وكان السلف ينسبون تاويل هذه الآيات والاحاديث الصحيحة إلى الجهمية لان جهما وأصحابه أول من اشتهر عنهم أن الله منزه عما دلت عليه هذه النصوص بأدلة العقول التي سموها أدلة قطعية هي المحكمات وجعلوا ألفاظ الكتاب والسنة هي المتشابهات فعرضوا ما فيها على تلك الخيالات 

"Dahulu para salaf menisbatkan penakwilan ayat-ayat sifat dan hadits-hadits shahih pada kelompok jahmiyah. Karena Jahm dan pengikutnya adalah kelompok yang pertama kali terkenal bahwa mereka meyakini Allah disucikan dari apa yang ditunjukkan oleh nash-nash, berdasarkan dalil akal (mereka), yang mereka namakan sebagai dalil-dalil yang pasti, dan ini sebagai sesuatu yang muhkam. Lalu mereka anggap bahwa lafaz-lafaz kitab dan sunnah sesuatu yang mutasyabih hingga menolak apa yang terkandung padanya berdasarkan khayalan-khayalan mereka."

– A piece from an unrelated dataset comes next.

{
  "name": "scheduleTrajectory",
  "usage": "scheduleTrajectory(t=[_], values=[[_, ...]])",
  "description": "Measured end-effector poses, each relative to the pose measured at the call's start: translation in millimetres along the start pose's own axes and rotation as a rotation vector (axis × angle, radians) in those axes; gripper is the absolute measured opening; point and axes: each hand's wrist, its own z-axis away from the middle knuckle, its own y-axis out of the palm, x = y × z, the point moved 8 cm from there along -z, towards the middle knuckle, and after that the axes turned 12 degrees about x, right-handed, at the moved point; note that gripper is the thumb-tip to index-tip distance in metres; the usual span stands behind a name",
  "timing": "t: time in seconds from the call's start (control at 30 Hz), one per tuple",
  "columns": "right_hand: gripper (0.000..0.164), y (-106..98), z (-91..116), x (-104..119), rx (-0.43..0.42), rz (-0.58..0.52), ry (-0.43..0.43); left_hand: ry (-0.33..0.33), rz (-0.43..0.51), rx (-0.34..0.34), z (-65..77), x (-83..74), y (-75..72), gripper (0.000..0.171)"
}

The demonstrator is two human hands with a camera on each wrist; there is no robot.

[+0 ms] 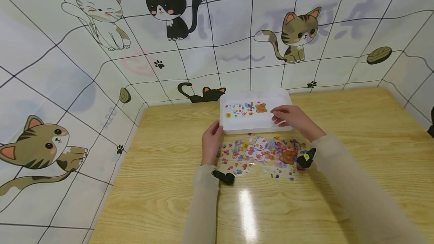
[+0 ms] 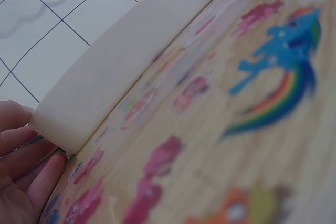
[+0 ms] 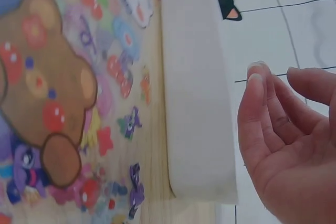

(Fathul Bari fi Syarh Shahih Bukhari, jilid 5, hal. 75)

Sungguh, jika engkau mengamati perkataan-perkataan kelompok jahmiyah-mu'tazilah itu, engkau akan mendapatinya pada kelompok Asy'ary. Hanya kepada Allah lah kita memohon hidayah dan pertolongan.